> _About this task_: Here are some records; copy every line that holds the word "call".

> _Excerpted data_:
>>

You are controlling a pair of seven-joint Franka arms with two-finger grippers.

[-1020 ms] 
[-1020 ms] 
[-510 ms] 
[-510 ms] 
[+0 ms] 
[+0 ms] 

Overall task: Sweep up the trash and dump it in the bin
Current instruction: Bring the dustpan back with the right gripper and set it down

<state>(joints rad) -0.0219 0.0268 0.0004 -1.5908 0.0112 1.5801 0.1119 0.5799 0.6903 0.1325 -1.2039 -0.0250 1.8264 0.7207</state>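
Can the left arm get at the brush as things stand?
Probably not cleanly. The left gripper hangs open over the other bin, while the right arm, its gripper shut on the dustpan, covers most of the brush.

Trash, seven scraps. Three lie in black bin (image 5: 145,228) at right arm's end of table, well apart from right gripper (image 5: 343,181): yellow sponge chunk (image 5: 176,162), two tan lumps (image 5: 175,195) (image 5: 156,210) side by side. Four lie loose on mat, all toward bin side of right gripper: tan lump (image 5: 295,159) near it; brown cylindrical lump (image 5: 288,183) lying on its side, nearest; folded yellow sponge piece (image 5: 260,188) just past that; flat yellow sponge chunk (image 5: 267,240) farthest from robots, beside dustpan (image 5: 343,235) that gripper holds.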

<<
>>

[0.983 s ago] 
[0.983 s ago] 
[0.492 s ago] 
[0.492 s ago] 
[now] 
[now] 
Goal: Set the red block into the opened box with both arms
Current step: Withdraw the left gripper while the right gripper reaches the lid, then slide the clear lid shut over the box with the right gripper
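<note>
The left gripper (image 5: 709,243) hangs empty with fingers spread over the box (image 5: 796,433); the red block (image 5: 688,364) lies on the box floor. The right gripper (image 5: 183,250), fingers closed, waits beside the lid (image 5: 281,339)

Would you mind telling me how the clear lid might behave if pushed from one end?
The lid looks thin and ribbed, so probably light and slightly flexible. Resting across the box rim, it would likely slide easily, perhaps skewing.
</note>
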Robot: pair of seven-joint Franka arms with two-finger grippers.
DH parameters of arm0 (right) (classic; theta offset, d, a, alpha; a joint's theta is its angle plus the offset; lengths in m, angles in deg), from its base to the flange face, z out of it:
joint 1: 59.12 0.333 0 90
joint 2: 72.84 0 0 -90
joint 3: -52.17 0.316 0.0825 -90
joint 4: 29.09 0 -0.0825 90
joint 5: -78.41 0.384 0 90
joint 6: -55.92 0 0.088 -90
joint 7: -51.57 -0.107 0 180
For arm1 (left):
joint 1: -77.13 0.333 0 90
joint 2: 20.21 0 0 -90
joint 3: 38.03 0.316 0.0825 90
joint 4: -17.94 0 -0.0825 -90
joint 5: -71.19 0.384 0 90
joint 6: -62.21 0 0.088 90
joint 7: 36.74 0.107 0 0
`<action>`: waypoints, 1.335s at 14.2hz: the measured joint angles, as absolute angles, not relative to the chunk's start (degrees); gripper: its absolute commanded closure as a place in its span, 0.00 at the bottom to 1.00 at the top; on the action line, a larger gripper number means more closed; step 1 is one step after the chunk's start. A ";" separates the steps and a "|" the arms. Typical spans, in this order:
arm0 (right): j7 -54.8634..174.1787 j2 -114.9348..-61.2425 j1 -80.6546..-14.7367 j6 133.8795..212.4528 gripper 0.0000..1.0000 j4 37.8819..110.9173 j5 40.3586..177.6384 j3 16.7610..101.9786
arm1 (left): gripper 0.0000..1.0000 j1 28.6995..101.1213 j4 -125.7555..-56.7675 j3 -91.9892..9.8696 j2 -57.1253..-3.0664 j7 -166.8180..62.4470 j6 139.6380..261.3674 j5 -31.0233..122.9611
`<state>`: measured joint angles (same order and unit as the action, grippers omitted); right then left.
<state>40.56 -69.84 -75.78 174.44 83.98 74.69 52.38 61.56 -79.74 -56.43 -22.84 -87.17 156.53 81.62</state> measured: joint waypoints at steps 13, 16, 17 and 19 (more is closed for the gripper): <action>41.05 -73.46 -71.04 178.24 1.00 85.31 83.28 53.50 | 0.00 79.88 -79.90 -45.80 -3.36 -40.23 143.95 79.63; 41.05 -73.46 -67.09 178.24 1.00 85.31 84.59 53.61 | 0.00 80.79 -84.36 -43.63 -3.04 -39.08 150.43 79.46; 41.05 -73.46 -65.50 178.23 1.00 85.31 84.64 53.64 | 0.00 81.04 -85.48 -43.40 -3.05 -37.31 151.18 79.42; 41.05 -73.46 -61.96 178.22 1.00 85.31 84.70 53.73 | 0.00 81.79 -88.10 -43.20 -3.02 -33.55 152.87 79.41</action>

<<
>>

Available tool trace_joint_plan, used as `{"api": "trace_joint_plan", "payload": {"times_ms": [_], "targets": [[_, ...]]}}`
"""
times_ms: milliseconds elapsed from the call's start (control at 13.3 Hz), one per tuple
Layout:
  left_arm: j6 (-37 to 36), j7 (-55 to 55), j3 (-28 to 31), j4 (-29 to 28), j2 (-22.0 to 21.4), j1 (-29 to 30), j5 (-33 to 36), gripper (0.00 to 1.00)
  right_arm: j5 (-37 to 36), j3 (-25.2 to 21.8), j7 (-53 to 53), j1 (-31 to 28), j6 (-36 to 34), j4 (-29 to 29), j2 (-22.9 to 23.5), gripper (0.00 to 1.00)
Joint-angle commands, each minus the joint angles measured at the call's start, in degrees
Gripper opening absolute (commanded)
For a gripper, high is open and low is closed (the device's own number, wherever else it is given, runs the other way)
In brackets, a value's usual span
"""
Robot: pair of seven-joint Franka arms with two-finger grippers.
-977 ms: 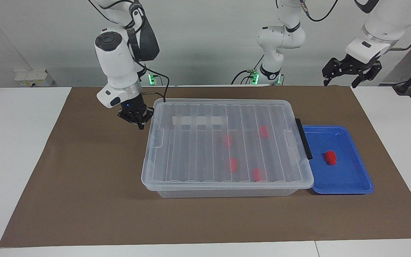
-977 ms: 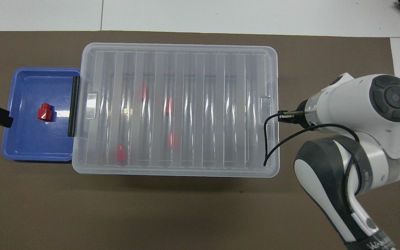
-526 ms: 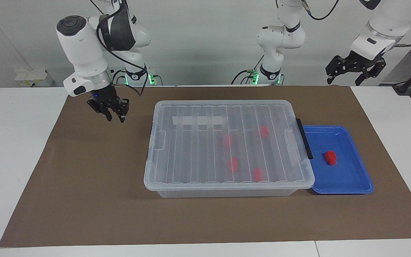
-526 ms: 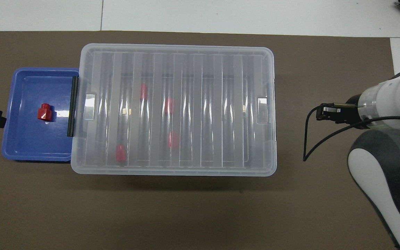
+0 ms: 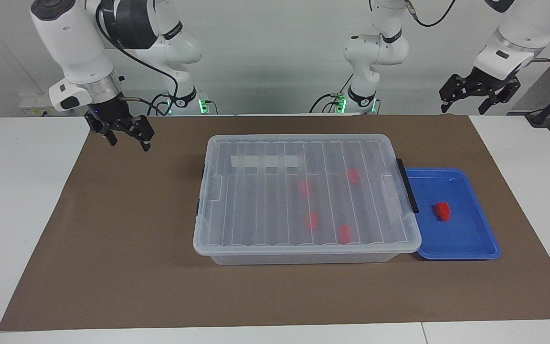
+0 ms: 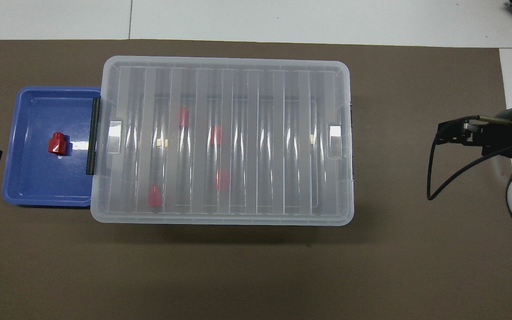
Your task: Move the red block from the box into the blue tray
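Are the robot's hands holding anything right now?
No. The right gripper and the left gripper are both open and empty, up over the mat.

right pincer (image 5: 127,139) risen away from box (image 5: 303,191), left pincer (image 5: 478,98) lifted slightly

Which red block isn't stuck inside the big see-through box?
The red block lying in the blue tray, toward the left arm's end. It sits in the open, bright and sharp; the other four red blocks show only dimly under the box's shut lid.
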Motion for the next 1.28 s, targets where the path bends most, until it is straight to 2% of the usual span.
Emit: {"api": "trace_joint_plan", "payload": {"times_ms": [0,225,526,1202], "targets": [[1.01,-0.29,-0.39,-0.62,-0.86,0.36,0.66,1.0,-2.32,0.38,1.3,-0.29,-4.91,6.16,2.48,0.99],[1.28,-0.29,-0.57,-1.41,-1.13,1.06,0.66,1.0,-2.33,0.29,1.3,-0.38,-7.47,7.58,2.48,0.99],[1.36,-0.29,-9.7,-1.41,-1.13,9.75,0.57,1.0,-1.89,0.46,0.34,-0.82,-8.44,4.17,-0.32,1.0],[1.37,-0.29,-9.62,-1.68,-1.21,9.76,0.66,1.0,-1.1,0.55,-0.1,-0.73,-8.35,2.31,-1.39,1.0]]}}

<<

> _Answer to this problem_:
times_ms: milliseconds elapsed from the call's start (control at 13.3 Hz), one per tuple
Joint-angle commands, each minus the joint angles measured at the call's start, in degrees

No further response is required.